■ Your task: From the entries that follow, copy every line with the word "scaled".

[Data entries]
Start of Block

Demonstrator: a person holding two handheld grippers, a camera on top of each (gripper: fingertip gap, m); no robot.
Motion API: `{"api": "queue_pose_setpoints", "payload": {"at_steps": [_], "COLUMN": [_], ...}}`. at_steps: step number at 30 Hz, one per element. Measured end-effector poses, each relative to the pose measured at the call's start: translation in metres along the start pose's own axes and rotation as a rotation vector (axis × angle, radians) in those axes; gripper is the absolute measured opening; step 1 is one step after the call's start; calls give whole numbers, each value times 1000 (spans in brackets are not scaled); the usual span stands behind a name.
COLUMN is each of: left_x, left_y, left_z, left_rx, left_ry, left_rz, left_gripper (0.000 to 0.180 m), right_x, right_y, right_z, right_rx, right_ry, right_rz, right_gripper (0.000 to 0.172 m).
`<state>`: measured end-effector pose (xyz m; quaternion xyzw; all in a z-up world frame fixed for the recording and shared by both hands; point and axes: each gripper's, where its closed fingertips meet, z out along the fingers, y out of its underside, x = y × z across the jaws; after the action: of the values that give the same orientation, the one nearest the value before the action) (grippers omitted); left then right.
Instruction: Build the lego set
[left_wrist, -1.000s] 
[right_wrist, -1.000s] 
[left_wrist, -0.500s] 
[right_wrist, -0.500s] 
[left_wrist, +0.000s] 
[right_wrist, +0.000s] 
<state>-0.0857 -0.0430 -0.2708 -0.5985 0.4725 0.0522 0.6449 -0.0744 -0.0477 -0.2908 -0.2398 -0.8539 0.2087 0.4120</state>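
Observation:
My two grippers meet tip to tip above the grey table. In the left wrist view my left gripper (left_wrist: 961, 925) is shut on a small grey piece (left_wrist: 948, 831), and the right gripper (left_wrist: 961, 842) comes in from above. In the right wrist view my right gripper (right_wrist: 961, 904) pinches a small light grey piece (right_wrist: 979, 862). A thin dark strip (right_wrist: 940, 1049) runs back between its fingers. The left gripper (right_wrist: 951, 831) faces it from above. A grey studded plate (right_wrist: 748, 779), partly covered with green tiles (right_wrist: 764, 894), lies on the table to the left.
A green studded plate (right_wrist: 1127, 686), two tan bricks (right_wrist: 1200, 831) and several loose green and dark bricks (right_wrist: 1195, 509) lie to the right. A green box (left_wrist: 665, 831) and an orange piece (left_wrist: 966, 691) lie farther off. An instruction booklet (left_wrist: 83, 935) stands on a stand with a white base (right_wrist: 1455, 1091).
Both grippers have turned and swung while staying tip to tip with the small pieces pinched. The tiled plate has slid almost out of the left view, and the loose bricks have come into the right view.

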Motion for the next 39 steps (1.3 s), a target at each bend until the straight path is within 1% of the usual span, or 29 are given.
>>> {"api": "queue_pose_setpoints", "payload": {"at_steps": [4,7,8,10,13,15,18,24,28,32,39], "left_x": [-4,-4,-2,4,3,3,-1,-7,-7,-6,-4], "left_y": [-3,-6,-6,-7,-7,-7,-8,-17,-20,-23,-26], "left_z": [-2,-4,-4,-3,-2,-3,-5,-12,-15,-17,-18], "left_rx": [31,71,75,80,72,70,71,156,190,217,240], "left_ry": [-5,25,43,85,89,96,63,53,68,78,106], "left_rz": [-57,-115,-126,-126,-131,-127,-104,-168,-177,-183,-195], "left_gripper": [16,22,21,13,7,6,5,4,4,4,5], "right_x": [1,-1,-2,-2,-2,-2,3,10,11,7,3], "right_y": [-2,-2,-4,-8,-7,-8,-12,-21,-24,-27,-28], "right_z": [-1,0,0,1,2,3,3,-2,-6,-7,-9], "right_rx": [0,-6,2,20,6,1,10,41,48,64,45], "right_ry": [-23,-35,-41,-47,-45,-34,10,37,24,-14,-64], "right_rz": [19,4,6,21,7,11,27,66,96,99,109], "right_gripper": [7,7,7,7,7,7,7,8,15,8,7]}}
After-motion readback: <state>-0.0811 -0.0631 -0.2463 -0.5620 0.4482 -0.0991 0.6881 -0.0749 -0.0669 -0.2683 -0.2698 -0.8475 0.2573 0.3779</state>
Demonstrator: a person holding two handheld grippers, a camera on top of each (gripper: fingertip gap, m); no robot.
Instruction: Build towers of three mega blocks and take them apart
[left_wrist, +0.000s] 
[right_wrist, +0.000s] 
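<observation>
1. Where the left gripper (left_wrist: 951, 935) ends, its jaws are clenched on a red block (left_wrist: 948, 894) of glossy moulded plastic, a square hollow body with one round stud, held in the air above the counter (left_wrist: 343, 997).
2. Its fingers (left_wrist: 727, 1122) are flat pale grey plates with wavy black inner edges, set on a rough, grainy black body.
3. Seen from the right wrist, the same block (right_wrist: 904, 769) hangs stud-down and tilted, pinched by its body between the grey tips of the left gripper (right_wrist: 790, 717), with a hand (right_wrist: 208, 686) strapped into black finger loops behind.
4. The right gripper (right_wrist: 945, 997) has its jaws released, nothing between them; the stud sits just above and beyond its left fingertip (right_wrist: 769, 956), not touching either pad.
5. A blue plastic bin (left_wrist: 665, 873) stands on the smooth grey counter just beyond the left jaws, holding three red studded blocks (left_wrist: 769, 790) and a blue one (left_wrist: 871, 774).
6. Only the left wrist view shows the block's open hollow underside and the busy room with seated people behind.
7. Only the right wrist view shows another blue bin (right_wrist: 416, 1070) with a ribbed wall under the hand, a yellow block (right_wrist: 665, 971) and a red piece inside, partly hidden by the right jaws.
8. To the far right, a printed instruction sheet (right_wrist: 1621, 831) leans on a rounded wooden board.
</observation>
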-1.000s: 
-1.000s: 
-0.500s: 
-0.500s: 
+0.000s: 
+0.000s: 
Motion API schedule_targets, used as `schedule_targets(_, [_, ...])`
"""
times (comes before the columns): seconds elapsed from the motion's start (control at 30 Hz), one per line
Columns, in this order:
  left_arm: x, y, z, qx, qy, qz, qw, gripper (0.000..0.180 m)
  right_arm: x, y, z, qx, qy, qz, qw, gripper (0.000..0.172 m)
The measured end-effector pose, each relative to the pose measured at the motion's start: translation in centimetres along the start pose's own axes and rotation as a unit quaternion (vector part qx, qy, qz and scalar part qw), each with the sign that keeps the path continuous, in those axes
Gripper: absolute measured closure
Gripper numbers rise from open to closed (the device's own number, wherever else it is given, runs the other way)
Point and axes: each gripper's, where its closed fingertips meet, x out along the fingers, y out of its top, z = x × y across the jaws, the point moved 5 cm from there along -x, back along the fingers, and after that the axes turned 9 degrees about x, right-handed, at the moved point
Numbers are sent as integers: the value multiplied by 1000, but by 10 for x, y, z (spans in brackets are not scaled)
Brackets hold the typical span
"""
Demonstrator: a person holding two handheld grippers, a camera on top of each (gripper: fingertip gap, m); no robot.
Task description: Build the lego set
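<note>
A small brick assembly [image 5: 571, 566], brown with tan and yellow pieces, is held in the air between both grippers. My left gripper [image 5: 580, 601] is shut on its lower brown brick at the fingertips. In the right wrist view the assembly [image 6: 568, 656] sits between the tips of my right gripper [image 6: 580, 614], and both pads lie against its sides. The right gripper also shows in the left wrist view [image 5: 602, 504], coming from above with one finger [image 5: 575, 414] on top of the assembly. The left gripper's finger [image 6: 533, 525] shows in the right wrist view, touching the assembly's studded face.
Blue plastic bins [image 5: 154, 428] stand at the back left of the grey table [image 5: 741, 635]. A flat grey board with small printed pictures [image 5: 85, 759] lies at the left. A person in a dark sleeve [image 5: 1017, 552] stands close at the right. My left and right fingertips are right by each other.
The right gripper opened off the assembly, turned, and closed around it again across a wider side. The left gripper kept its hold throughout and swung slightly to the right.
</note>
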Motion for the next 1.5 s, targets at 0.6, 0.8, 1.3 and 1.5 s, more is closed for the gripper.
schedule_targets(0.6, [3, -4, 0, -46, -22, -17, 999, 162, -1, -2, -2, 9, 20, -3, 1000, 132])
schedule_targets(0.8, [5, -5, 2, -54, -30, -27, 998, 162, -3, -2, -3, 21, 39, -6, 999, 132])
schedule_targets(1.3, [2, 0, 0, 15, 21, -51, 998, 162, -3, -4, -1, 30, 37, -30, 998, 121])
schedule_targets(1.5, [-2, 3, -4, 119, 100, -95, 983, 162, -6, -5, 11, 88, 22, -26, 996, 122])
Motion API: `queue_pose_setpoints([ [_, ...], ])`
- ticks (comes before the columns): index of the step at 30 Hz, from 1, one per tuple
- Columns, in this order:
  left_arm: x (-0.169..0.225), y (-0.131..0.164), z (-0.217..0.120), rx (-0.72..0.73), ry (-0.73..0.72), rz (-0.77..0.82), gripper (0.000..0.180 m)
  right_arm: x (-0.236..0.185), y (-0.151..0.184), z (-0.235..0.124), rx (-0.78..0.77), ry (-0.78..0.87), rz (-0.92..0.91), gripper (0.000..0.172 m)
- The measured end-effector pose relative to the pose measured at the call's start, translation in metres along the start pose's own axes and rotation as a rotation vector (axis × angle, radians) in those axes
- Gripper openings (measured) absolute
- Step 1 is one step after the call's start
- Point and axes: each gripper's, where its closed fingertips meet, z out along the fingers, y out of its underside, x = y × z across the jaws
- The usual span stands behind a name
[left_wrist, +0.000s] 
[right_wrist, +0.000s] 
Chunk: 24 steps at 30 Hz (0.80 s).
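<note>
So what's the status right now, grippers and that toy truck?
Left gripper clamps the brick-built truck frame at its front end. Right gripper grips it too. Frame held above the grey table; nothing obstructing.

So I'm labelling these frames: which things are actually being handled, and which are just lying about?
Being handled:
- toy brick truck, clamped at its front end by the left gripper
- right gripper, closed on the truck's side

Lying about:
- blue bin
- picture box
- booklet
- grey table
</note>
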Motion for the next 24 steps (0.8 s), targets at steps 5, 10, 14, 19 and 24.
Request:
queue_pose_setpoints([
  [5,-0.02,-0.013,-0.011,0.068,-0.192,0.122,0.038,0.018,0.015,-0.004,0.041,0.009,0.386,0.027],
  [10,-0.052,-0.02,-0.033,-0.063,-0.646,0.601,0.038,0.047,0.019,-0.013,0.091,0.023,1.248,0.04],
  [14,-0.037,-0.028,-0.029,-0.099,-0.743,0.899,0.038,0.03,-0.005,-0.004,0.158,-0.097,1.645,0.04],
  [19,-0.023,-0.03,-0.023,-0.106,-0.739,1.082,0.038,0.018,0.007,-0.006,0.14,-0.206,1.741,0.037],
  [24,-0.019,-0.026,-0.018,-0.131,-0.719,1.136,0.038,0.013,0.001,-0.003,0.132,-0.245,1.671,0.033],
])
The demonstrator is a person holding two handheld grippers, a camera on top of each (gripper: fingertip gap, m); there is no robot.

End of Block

■ Response to this exercise:
Motion API: `{"api": "queue_pose_setpoints", "payload": {"at_steps": [_], "COLUMN": [_], ...}}`. at_steps: step number at 30 Hz, one per element. Measured end-effector poses, each relative to the pose measured at the call's start: translation in metres along the start pose's own axes and rotation as a rotation vector (axis × angle, radians) in those axes; gripper is the absolute measured opening; step 1 is one step after the call's start; calls give whole numbers, each value times 1000 (spans in brackets are not scaled); the usual span stands behind a name.
Numbers are sent as integers: the value multiplied by 1000, but by 10 for x, y, z (spans in brackets are not scaled)

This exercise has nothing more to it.